Records from a dataset:
● ● ● ● ● ● ●

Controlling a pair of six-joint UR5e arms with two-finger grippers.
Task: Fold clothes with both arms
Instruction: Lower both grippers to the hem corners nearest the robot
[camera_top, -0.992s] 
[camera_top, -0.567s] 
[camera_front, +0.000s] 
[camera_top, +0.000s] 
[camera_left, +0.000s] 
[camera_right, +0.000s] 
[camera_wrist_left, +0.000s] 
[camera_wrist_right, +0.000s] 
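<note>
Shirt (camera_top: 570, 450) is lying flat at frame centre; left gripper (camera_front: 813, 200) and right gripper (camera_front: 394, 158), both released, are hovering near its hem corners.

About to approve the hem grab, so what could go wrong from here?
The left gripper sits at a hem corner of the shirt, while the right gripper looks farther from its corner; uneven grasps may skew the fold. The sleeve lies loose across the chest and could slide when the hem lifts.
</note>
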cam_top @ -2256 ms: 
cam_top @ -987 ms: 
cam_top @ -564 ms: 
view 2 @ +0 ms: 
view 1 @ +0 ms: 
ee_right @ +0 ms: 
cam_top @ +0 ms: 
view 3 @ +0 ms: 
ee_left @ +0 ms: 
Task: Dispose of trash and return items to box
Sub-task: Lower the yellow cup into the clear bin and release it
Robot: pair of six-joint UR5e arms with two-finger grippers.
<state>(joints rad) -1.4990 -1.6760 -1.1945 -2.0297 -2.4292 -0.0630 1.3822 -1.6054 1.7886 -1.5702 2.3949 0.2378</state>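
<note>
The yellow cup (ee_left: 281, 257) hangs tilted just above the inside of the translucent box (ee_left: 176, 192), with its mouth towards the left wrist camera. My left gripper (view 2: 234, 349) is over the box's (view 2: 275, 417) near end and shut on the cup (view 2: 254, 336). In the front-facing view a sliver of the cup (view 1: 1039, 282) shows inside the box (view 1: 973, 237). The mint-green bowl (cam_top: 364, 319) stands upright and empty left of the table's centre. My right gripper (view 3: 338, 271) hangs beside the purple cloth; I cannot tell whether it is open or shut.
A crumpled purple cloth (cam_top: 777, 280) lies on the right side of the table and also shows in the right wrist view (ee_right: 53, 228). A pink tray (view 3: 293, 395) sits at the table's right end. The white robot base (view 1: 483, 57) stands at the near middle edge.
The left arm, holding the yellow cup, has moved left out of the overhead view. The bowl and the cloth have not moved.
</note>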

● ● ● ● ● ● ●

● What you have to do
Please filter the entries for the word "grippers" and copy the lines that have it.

● Problem solution
Controlling a pair of six-joint UR5e arms with two-finger grippers.
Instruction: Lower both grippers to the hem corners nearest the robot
Robot: pair of six-joint UR5e arms with two-finger grippers.

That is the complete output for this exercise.